Supporting third party web client plugin in Enhanced Linked Mode vCenter Server setup

As per VMware document we are supposed to install the same plugin(our custom plugin) instance to all vCenter Servers in Enhanced Linked Mode vCenter Server setup, but we have a situation where our external plugin web server can handle only one vCenter Server at a time and so we want to install same plugin exposed by different external plugin web server to different vCenter Servers in linked mode. This is not going to work as the plugin id is the same and vSphere Web Client service will only load the one which was registered first.

How can we work-around in this situation?

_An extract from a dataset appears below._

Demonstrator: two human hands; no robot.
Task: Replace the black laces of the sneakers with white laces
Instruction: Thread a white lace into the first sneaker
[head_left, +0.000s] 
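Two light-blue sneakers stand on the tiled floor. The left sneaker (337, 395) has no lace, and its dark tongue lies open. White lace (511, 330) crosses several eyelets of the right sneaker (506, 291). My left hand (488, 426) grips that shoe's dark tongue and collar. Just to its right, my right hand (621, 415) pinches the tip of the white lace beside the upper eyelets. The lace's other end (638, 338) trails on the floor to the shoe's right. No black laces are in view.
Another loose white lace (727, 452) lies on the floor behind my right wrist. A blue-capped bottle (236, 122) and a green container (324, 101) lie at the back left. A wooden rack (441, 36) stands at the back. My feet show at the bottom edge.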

Is changing the plugin id for each instance of external plugin web server a good solution?

Thank you!

Reply
0 Kudos
1 Reply
_vladi_
VMware Employee
VMware Employee

Hi,

This is a great topology question - we will be having more and more of these going forward!

Having a separate ID is not going to scale well because it means the customer would have a separate plugin downloaded into the Client for each instance of your plugin server and vCenter.

I think you definitely want to check the new Remote plugin architecture part of the vSphere Client SDK 6.7U1 which is GA since yesterday. Your case is one of the prominent reasons remote plugins came to be.

In essence, it allows delivering a piece of UI from the plugin server that is connected to the relevant vCenter of the selected inventory object. If a global view is selected the vSphere Client would automatically show an instance selector to the user to choose which UI they want served. This allows widely varying versions to coexist robustly even if they are using different APIs.

To summarize, Remote plugins differentiate between plugin "instances" even if they are the same plugin with the same version. As such this is multi-version multi-instance support for plugins.

Practically, if you already developed some UI the old way it can be reused. What changes is that it will need to be served from the plugin server, not deployed in the vSphere Client application server.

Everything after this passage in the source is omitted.